First Music: Electric Light Orchestra + Jerry Jeff Walker
What was the first music you ever bought with your own money?
Jerry Jeff Walker’s A Man Must Carry On, AND the Electric Light Orchestra’s Out of the Blue (a double LP).
Both? That’s an interesting (a word which sounds better than wacko) combination.
I don’t know if you could buy two more dissimilar albums, but my taste has always been a bit scattered.
The Jerry Jeff thing was the result of these really cool kids I hung out with at Hopkins South Junior High. A couple of them had older brothers who had introduced their younger siblings to Jerry Jeff.
Where did you buy them?
Third Stone Music in Hopkins, Minnesota, just across the street from Mr. Donut, where I had earned the money to buy them. My friend Dan and I actually bought the Jerry Jeff Walker album together: I paid 2/3rds and kept the album; he paid 1/3rd and made a cassette tape on its first play. The first side has a country dance song, a song about getting out of L.A., and one with a chorus that begins, “Up against the wall, Redneck Mother!”
I bought the E.L.O. album on my own, however. I hear some of the songs from that album on the radio today.
Any favorites?
My favorite track never got any airplay. It’s called “Sweet is the Night,” (on side four) and each time I hear it, I think about this girl I had a huge crush on. I actually fell for her the night before I bought the album. I was at a school dance; it was the last night of third quarter sophomore year, and I was slow dancing with a girl I had been friends with since junior high.

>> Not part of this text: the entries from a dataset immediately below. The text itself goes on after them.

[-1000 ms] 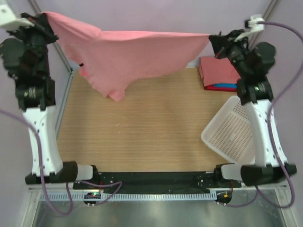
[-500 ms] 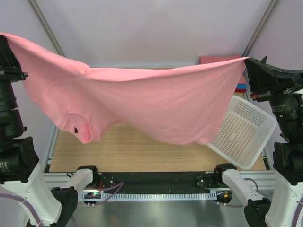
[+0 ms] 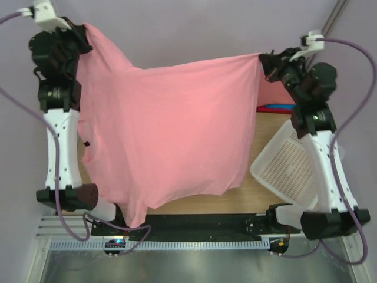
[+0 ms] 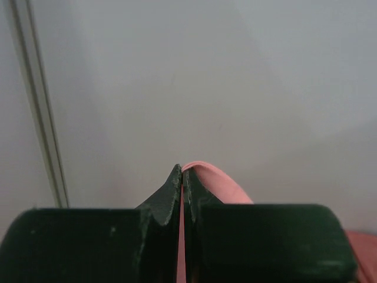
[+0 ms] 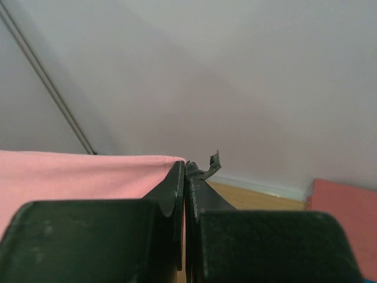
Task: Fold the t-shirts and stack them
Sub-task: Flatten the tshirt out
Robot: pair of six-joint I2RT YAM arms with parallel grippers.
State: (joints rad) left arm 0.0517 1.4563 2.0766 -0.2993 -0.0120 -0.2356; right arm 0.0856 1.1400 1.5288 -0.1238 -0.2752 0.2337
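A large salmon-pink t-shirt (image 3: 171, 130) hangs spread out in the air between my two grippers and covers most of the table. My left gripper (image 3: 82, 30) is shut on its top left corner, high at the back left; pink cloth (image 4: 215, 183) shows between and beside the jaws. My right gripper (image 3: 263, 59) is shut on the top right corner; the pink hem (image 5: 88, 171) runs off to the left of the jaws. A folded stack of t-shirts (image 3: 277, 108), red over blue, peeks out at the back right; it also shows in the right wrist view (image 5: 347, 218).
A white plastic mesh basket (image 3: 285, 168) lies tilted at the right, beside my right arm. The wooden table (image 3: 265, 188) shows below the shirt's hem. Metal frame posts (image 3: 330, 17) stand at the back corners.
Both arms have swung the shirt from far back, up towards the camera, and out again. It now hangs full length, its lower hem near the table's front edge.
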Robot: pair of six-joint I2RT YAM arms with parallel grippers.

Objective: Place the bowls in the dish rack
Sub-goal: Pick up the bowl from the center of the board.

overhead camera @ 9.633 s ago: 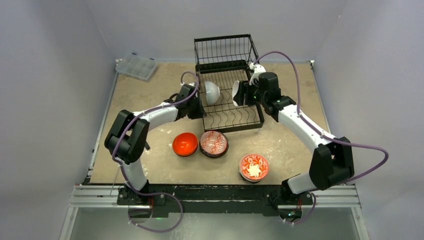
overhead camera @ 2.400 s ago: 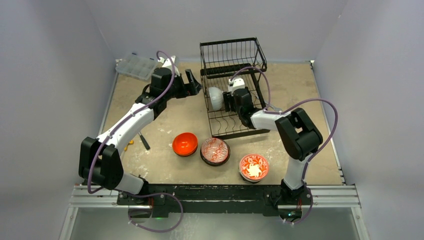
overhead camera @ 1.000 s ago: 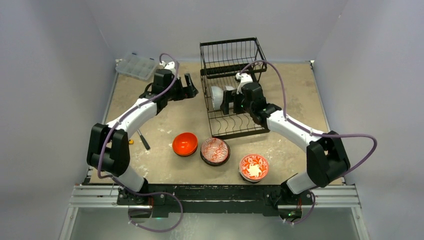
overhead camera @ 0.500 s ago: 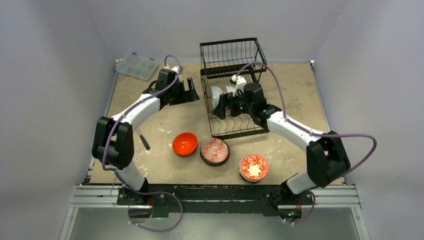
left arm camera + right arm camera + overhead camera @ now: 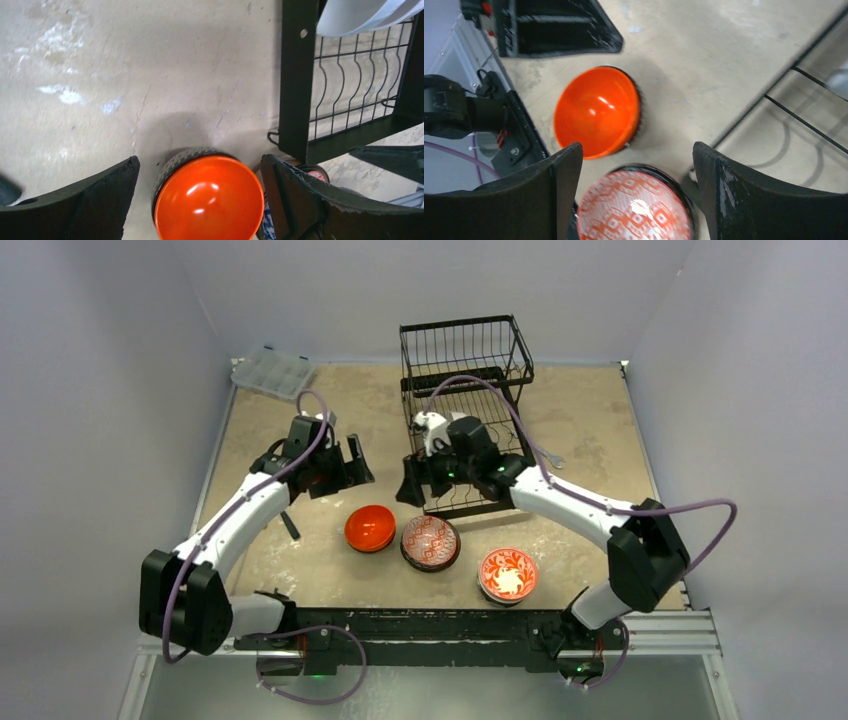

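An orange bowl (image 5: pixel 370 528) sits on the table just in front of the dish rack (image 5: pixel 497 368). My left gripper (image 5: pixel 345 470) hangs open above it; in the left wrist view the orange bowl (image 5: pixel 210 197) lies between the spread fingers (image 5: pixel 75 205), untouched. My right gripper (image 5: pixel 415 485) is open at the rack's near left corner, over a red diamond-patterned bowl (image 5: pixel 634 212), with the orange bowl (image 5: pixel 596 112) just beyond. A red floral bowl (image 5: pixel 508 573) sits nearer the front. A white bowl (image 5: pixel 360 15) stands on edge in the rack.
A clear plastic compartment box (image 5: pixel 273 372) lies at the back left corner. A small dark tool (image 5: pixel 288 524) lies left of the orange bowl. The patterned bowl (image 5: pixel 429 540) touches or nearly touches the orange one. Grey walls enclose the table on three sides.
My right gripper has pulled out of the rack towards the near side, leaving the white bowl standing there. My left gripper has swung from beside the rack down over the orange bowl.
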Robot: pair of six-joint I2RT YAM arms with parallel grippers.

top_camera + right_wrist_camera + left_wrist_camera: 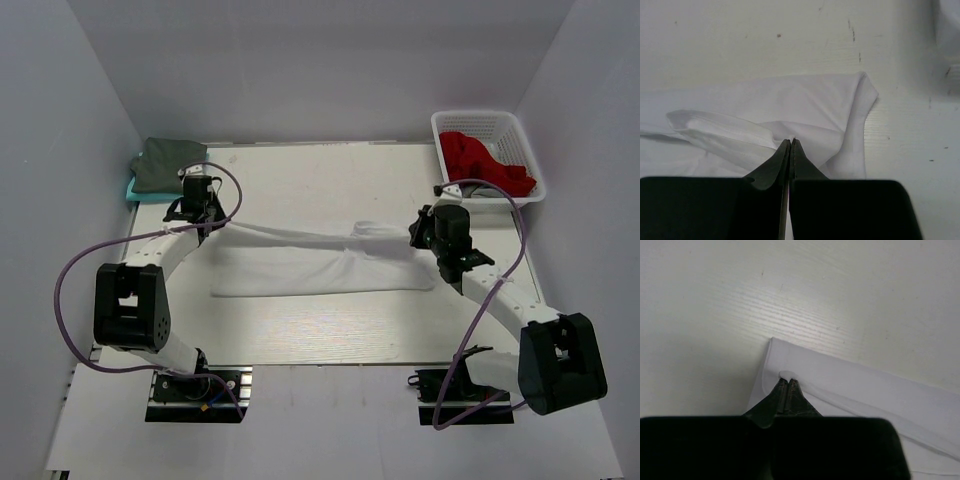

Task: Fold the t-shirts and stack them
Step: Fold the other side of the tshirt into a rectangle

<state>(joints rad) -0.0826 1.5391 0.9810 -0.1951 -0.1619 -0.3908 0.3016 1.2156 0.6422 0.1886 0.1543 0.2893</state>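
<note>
The white shirt (320,272) lies on the table (300,180). The left gripper (788,382) is clamped on one end, the right gripper (791,142) on the other (an edge stretched between them).

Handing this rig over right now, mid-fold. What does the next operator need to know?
Left tool: shut on the left end of the white t-shirt.
Right tool: shut on its right end. One edge is stretched between the two tools, and the rest lies flat on the table.
Done: the dark grey-green t-shirt lies folded on the teal t-shirt at the far left corner.
Left: finish folding the white one and stack it. The red cloth is in the basket, unfolded.
</note>
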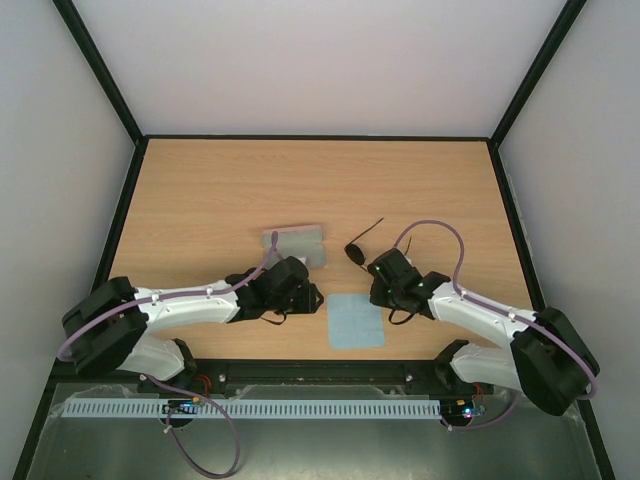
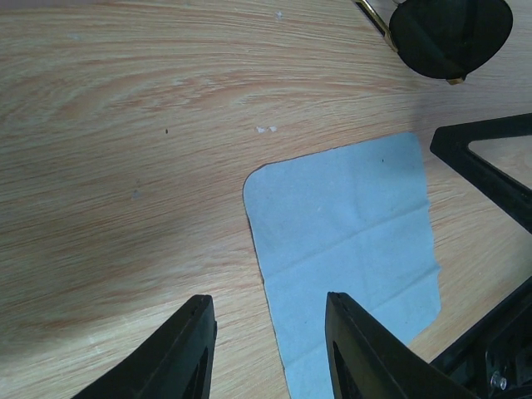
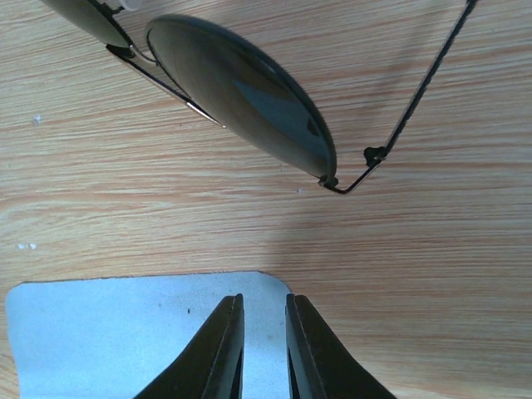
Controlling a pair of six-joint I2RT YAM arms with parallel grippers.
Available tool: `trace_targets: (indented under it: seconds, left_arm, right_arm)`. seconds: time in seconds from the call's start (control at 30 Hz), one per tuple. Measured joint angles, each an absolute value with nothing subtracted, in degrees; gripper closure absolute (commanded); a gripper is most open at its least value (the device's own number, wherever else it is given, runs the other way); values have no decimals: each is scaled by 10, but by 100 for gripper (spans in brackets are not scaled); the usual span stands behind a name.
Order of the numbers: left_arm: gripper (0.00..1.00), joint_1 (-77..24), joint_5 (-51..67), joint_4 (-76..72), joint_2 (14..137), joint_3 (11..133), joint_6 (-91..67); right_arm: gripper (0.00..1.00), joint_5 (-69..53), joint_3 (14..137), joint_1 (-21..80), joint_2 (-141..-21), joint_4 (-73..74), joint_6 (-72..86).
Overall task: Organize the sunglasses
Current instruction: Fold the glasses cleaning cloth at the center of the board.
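Two grippers flank the blue cloth (image 1: 356,320): the left gripper (image 2: 270,353) has jaws spread and empty, the right gripper (image 3: 264,349) has jaws nearly pressed together, holding nothing. The sunglasses (image 3: 241,91) lie on the table (image 1: 200,200) just beyond it, near the case (image 1: 295,243).

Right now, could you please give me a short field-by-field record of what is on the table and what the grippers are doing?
sunglasses: lying on the table beyond the cloth, one arm unfolded, not held
cloth: light blue, flat, close to both grippers
case: pinkish, left of the sunglasses, apart from them
left gripper: open, empty, at the cloth's edge
right gripper: fingers nearly together, empty, over the cloth's edge, short of the sunglasses
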State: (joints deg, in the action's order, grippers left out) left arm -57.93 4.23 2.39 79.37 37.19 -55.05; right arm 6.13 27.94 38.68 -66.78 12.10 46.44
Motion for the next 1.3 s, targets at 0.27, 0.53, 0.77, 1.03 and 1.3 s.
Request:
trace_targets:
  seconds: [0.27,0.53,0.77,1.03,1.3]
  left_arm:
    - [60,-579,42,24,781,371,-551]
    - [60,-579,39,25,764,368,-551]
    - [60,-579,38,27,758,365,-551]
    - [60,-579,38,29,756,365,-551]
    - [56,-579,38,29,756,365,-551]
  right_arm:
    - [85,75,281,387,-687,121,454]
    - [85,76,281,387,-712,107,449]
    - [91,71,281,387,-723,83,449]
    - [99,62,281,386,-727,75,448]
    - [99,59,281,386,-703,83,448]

I looked over and saw this other girl (who was way out of my league but still friendly to me). She was dancing with a really, really cool Junior. For the first time in my life, I fell in love in a moment. I can still remember exactly what she was wearing. I bought the albums the next morning, played them after work, and that one song hit me and I fell for it–sweetly–just like I had fallen for the girl. Both of them still hold a certain power over me, to tell you the truth.